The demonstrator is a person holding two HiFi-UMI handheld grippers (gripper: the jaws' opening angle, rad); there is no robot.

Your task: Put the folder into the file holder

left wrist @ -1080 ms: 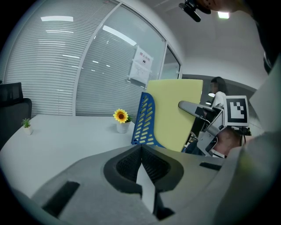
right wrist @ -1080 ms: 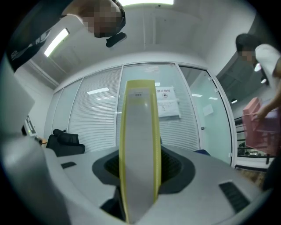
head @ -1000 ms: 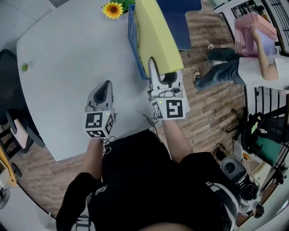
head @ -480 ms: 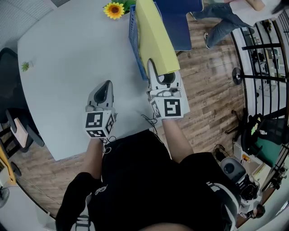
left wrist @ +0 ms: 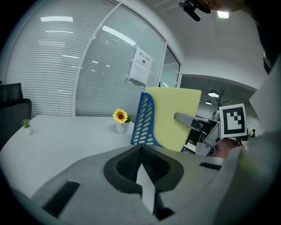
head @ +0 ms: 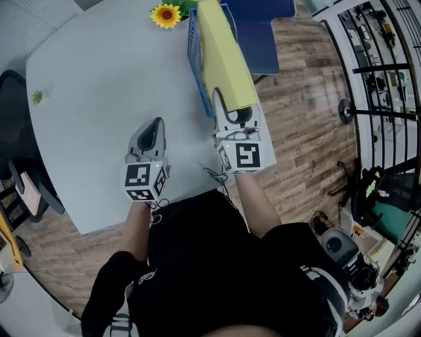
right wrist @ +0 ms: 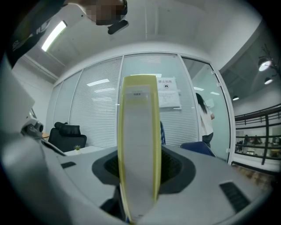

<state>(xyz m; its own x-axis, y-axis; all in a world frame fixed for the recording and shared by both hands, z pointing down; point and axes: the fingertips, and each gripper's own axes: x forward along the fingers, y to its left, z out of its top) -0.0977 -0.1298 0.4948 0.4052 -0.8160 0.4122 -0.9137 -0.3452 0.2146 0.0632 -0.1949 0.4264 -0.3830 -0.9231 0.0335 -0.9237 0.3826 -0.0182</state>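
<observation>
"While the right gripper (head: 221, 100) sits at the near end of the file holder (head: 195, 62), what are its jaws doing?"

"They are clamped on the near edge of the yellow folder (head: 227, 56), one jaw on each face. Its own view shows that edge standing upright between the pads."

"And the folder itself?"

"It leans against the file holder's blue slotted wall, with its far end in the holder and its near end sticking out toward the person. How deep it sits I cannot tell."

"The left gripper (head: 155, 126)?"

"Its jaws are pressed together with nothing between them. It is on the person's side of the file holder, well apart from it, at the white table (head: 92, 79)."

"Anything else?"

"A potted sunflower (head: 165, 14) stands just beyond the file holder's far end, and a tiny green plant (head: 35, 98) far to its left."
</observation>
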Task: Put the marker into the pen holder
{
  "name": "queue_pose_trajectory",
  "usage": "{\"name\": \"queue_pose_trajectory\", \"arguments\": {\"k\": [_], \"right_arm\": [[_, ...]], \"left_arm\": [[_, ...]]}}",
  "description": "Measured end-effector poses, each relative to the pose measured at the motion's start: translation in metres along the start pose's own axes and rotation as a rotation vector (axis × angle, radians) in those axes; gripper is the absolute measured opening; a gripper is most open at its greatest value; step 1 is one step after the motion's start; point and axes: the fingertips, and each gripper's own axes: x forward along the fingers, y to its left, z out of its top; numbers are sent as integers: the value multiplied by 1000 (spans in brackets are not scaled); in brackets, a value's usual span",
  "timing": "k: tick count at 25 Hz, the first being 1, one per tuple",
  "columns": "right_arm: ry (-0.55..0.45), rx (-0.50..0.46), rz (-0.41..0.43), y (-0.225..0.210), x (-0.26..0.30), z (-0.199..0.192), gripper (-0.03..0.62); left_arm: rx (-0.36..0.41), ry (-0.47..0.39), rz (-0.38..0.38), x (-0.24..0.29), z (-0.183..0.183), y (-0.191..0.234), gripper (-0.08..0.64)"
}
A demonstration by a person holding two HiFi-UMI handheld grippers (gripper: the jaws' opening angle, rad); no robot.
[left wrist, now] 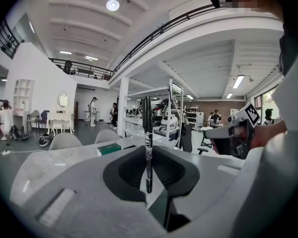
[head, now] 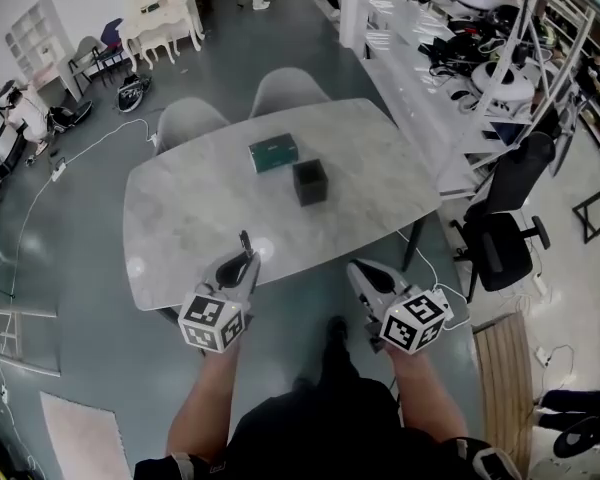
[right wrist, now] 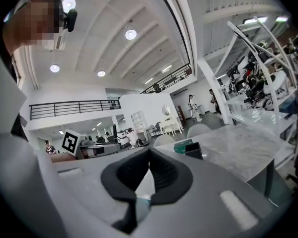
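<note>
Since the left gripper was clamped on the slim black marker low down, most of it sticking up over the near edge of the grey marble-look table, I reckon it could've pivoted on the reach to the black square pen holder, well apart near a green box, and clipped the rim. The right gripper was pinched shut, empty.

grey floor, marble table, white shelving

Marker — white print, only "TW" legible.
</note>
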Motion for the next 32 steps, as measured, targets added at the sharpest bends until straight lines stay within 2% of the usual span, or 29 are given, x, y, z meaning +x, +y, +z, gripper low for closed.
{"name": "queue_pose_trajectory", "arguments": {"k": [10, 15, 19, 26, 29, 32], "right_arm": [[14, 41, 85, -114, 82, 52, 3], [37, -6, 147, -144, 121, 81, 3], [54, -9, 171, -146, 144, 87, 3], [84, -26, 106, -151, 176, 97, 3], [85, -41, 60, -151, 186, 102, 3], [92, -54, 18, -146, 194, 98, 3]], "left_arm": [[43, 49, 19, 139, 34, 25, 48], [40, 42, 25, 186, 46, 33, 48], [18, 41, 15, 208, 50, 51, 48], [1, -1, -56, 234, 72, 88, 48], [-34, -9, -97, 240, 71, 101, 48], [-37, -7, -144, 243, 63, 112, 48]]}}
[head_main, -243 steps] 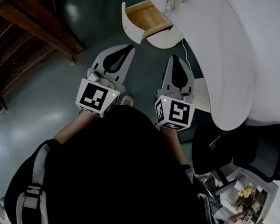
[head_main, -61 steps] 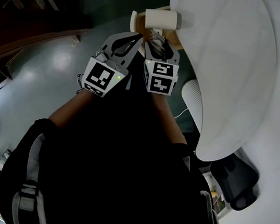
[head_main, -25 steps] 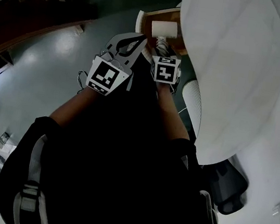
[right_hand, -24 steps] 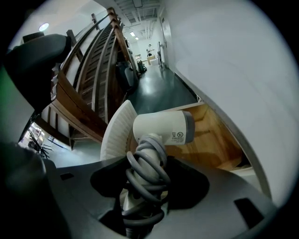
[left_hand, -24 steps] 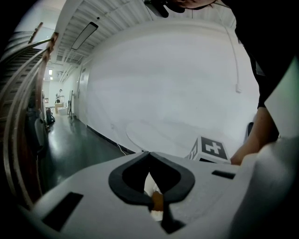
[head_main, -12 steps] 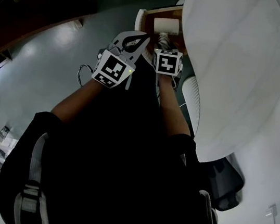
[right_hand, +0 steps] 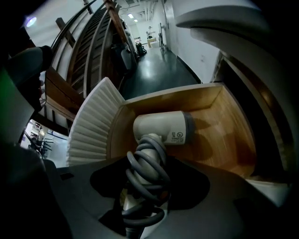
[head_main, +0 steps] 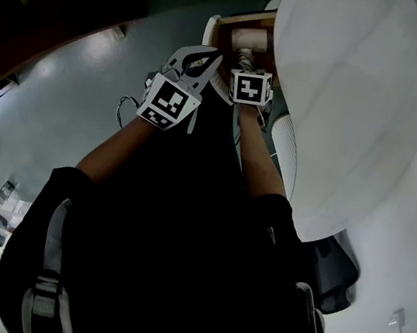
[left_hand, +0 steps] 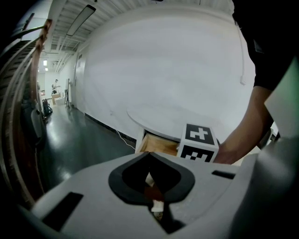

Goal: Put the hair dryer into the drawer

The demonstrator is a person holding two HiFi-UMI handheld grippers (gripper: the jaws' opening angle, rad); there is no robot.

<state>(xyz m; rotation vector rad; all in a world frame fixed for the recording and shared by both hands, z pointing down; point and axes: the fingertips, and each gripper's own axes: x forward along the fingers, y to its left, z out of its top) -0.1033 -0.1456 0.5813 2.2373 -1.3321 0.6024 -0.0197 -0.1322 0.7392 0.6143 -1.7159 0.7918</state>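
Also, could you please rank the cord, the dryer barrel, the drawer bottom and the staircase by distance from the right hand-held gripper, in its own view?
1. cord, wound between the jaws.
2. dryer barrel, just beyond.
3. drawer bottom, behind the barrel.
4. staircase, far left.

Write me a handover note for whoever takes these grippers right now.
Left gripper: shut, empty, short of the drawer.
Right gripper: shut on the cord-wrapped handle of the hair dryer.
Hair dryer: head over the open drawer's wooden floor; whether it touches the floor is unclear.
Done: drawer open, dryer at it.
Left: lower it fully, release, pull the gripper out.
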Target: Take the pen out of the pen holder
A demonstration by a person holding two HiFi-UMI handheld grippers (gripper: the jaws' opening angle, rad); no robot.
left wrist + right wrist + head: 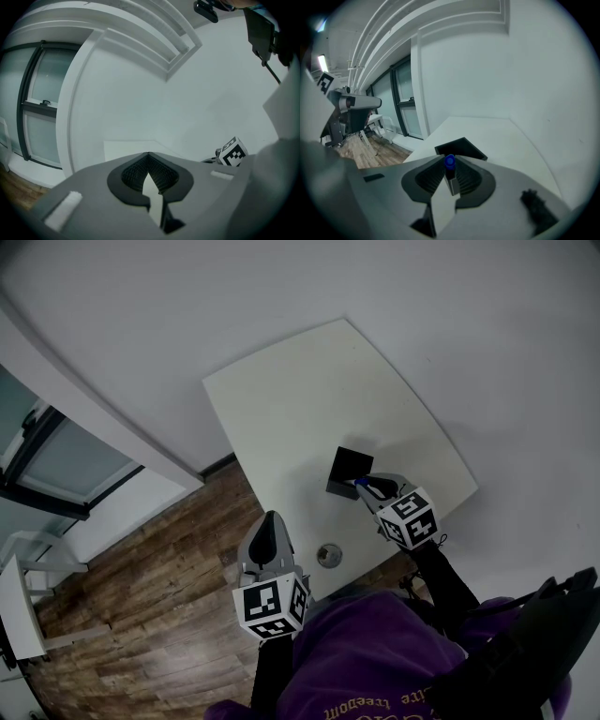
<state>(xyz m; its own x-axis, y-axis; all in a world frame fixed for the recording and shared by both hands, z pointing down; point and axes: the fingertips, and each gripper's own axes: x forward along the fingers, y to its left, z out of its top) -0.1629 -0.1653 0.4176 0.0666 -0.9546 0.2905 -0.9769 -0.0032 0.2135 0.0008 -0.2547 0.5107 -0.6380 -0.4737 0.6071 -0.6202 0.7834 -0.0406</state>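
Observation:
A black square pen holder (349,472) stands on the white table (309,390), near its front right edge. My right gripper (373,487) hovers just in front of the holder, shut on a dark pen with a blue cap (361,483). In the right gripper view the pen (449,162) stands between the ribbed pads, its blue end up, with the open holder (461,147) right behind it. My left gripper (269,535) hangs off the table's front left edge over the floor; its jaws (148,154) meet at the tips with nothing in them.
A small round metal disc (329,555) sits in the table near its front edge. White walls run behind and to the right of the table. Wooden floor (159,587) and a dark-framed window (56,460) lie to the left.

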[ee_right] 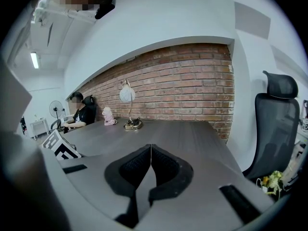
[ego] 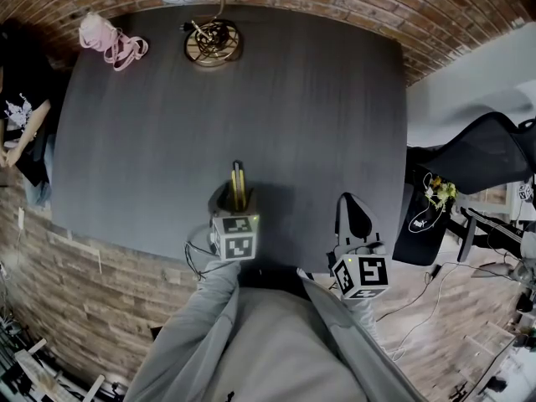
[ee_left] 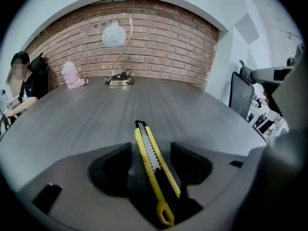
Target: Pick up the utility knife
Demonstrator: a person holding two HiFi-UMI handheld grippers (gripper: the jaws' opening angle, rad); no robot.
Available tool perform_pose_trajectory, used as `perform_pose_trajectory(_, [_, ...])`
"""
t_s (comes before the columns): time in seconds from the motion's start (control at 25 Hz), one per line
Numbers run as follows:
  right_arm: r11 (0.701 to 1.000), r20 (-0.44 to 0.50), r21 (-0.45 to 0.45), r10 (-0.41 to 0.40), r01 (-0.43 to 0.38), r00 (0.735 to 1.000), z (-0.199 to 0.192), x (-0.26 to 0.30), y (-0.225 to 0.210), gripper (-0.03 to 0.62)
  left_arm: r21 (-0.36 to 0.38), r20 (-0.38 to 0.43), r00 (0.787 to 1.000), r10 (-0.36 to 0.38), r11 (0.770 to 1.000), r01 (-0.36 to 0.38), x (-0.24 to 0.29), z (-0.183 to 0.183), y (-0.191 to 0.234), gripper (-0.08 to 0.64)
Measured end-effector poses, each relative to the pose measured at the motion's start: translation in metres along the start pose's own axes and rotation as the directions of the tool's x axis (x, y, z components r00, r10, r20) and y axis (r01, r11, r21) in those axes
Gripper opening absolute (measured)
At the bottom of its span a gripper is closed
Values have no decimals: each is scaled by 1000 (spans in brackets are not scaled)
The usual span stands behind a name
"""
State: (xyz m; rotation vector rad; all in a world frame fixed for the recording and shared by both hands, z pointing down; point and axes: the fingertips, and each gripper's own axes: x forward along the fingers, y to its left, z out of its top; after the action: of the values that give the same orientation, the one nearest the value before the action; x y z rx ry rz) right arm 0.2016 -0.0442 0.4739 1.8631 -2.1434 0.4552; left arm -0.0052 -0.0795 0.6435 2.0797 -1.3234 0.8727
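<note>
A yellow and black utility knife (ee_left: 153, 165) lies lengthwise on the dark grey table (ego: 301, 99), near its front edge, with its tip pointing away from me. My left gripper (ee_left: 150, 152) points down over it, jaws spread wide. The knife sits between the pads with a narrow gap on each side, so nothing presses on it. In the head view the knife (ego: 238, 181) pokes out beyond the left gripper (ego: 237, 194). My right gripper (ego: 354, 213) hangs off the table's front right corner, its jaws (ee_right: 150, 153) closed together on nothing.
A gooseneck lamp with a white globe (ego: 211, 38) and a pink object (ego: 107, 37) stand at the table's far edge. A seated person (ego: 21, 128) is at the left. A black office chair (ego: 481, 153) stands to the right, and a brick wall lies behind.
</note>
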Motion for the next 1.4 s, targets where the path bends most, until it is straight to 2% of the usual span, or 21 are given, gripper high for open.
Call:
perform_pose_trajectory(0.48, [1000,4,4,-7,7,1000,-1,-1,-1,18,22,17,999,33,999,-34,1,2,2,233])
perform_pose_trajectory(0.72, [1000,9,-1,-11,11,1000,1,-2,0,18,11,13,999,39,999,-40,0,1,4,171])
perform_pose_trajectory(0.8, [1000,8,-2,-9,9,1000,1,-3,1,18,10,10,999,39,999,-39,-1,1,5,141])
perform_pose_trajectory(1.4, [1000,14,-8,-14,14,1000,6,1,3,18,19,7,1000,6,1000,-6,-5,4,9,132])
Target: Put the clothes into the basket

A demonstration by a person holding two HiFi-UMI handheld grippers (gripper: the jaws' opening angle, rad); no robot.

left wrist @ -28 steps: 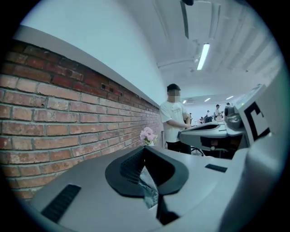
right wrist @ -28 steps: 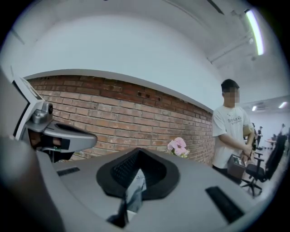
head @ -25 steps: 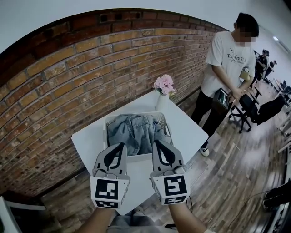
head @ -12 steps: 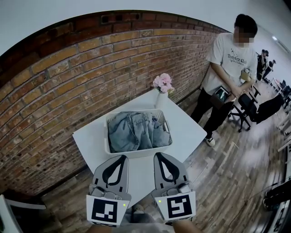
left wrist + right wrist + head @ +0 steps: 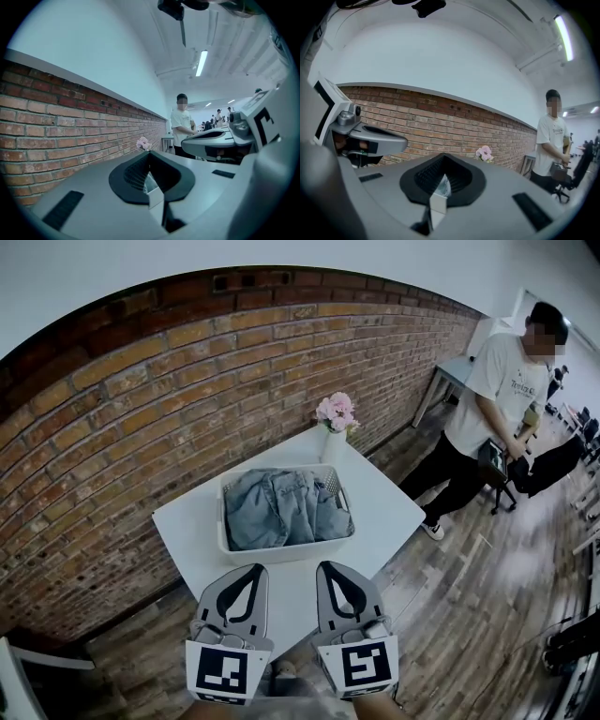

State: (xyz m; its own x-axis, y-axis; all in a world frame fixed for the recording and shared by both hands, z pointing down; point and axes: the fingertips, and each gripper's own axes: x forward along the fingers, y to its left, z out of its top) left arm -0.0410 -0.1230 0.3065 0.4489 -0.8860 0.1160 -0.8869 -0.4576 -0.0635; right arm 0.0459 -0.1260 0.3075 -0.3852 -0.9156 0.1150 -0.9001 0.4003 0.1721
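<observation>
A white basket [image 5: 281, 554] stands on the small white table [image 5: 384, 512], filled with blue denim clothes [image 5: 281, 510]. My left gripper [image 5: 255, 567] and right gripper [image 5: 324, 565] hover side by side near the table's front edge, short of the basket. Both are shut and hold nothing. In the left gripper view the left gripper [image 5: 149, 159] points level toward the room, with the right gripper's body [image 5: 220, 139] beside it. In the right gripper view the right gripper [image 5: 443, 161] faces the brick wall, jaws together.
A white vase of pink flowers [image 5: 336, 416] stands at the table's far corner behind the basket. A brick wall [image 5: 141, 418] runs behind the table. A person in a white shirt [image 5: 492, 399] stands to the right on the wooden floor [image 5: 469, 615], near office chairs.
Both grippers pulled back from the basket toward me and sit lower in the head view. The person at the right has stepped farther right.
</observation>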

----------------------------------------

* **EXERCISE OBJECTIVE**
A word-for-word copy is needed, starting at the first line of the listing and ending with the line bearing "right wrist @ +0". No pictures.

* **PROBLEM SOLUTION**
The demonstrator is a person holding two HiFi-UMI handheld grippers (gripper: the jaws' opening angle, rad); there is no robot.

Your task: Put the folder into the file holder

left wrist @ -1080 ms: 
right wrist @ -1080 ms: 
head @ -1000 ms: 
head @ -480 ms: 
left wrist @ +0 ms: 
head @ +0 ms: 
right wrist @ +0 ms: 

No additional lines are needed for this answer.